(Source records begins)
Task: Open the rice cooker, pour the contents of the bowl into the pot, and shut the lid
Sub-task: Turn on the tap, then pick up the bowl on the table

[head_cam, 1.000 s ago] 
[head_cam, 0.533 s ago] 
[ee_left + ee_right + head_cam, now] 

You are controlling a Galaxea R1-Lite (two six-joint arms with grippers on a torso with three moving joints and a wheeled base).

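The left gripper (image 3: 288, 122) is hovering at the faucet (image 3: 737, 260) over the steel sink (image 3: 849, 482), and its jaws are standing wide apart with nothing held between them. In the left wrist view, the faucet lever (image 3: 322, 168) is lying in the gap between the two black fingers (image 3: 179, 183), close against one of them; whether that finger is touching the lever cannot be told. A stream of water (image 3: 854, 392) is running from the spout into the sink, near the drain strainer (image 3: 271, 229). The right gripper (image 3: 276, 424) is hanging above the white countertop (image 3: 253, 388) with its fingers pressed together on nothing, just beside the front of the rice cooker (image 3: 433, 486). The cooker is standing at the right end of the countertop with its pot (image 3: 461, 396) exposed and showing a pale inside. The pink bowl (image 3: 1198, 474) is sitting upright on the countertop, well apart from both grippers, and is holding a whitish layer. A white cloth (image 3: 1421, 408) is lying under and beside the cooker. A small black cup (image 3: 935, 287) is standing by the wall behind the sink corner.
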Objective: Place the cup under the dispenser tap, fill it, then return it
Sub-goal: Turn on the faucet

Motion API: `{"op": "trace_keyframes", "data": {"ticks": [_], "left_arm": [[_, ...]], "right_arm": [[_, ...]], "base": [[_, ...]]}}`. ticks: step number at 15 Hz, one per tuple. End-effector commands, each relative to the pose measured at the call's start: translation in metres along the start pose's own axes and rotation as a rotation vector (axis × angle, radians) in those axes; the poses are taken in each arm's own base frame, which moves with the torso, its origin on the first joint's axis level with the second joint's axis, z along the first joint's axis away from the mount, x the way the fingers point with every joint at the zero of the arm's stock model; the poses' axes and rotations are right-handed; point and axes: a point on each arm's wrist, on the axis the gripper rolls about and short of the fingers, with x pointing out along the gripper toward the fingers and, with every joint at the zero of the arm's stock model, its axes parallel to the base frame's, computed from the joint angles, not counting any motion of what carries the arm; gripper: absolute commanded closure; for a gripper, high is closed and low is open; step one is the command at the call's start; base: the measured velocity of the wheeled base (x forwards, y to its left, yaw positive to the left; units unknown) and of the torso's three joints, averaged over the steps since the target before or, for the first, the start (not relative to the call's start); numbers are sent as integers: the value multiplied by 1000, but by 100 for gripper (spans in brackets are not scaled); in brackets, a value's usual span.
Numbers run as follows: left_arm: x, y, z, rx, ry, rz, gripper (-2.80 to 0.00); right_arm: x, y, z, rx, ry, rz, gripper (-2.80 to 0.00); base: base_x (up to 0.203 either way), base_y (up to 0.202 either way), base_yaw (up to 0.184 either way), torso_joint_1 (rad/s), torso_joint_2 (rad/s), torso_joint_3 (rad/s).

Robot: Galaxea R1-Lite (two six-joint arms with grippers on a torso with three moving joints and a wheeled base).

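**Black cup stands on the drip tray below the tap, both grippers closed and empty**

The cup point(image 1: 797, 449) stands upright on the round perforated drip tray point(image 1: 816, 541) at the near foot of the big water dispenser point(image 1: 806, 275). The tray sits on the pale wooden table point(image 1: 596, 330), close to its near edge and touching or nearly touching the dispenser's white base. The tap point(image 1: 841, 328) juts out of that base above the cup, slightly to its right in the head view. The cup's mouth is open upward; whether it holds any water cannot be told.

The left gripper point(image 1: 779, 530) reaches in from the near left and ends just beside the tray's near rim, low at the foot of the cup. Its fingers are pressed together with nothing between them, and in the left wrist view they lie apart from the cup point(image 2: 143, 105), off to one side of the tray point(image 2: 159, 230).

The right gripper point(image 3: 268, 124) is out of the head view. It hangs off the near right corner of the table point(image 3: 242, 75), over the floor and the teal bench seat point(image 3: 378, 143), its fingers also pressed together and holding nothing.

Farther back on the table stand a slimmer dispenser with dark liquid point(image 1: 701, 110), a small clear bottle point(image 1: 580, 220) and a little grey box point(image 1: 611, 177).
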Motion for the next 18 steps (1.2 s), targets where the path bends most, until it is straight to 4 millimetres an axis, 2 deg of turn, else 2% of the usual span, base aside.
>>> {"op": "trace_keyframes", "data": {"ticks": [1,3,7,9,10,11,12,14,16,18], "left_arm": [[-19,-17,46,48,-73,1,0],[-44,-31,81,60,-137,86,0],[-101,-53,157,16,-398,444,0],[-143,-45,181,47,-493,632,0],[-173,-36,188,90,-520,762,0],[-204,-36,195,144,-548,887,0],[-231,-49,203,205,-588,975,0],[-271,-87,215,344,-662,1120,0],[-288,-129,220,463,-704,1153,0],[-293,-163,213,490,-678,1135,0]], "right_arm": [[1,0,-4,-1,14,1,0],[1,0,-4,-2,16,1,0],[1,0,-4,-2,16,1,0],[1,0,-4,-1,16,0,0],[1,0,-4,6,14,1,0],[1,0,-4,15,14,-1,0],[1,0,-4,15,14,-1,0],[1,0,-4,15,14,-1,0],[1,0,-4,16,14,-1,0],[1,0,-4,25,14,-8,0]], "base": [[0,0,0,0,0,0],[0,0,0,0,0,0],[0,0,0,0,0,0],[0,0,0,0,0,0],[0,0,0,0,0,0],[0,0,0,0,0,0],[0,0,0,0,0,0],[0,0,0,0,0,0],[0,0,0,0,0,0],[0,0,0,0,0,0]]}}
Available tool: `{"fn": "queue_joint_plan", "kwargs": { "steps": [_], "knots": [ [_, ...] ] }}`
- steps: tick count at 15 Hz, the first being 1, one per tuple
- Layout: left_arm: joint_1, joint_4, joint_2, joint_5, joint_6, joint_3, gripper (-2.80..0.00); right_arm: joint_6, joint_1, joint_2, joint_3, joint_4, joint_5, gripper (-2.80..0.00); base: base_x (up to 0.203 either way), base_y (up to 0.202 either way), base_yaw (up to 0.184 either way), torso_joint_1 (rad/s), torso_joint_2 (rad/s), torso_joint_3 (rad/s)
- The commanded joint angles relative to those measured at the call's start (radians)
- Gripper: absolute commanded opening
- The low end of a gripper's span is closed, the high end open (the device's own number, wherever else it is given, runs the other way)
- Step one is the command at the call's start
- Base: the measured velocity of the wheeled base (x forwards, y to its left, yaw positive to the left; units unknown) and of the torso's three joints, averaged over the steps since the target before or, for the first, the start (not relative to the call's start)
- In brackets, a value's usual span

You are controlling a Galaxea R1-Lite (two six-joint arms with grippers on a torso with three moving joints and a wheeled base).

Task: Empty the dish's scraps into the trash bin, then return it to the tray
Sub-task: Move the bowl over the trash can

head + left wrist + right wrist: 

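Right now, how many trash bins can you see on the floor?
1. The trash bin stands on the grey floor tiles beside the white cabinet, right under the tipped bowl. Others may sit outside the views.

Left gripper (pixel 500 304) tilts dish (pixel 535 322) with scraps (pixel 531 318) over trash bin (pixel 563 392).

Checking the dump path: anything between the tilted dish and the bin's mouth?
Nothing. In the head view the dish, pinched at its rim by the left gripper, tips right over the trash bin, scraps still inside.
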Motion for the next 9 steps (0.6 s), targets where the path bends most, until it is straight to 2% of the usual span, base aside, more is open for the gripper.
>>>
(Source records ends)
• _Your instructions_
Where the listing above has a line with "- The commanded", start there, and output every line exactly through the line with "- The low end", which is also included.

• _Task output_
- The commanded joint angles relative to those measured at the call's start (radians)
- Gripper: absolute commanded opening
- The low end of a gripper's span is closed, the high end open (the device's own number, wherever else it is given, runs the other way)

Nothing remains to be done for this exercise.